• Data:
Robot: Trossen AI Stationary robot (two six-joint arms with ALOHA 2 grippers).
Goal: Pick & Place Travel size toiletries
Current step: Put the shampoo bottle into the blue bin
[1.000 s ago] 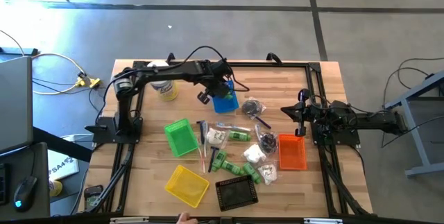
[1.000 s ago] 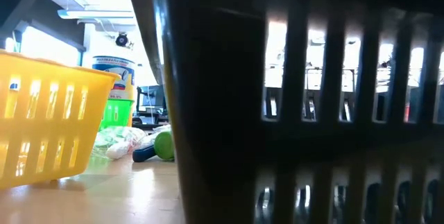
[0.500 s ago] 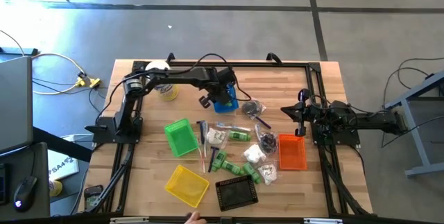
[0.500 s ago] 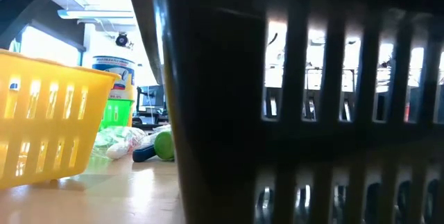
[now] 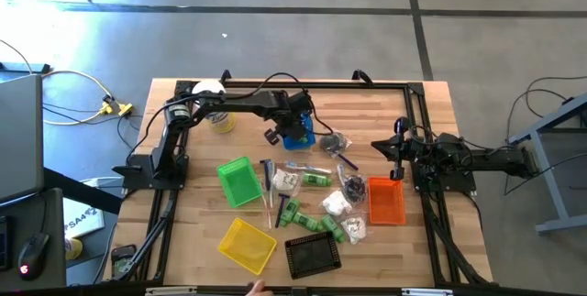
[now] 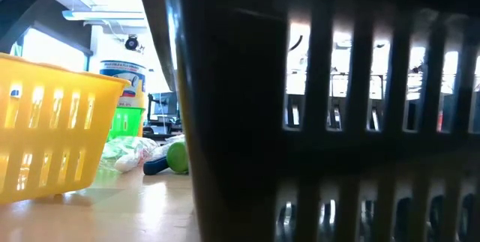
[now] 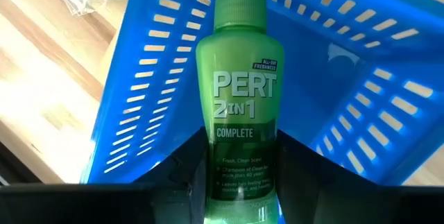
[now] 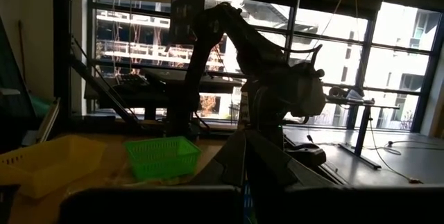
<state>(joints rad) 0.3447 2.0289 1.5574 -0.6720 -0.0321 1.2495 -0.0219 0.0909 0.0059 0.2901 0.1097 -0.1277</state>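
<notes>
Since a second back the left arm has swung its wrist a bit inward over the blue basket (image 5: 300,137); otherwise nothing else on the table shifted. Green bottle (image 7: 239,106), bright green with matching cap, white "PERT 2 IN 1" lettering, looks like smooth rigid plastic, pinched at its lower body by the left gripper (image 5: 292,122), cap pointing into the blue basket, which sits at about 12 o'clock of the table centre. Step in hand looks like the place: bottle held over the basket's open mouth, not yet let go. Next move likely calls for a lower and spreading the fingers so it drops inside the walls, not on the rim. Around it: loose toiletries (image 5: 316,206) cluster mid-table at 6 o'clock of the blue basket, more green bottles, white packets, dark bits. Green basket (image 5: 239,181) at 8 o'clock of the cluster, yellow basket (image 5: 247,244) and black basket (image 5: 312,256) near the front edge, orange basket (image 5: 386,201) at 3 o'clock. White jar (image 5: 217,118) at 9 o'clock of the blue basket. Right gripper (image 5: 401,154) parked at the right side, fingers pressed together, holding nothing
</notes>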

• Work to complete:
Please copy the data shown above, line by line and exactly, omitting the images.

• Exercise result:
Robot: Trossen AI Stationary robot (two six-joint arms with ALOHA 2 grippers).
Goal: Pick & Place Travel size toiletries
Current step: Put the shampoo bottle into the blue bin
[1.000 s ago] 
[1.000 s ago] 
[0.500 s ago] 
[0.500 s ago] 
[now] 
[now] 
[now] 
[now] 
<state>(joints rad) 0.3447 2.0289 1.5574 -0.6720 -0.0321 1.2495 -0.0219 0.0909 0.0059 0.2901 0.1097 -0.1277</state>
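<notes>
Since a second back the left arm has swung its wrist a bit inward over the blue basket (image 5: 300,137); otherwise nothing else on the table shifted. Green bottle (image 7: 239,106), bright green with matching cap, white "PERT 2 IN 1" lettering, looks like smooth rigid plastic, pinched at its lower body by the left gripper (image 5: 292,122), cap pointing into the blue basket, which sits at about 12 o'clock of the table centre. Step in hand looks like the place: bottle held over the basket's open mouth, not yet let go. Next move likely calls for a lower and spreading the fingers so it drops inside the walls, not on the rim. Around it: loose toiletries (image 5: 316,206) cluster mid-table at 6 o'clock of the blue basket, more green bottles, white packets, dark bits. Green basket (image 5: 239,181) at 8 o'clock of the cluster, yellow basket (image 5: 247,244) and black basket (image 5: 312,256) near the front edge, orange basket (image 5: 386,201) at 3 o'clock. White jar (image 5: 217,118) at 9 o'clock of the blue basket. Right gripper (image 5: 401,154) parked at the right side, fingers pressed together, holding nothing
</notes>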

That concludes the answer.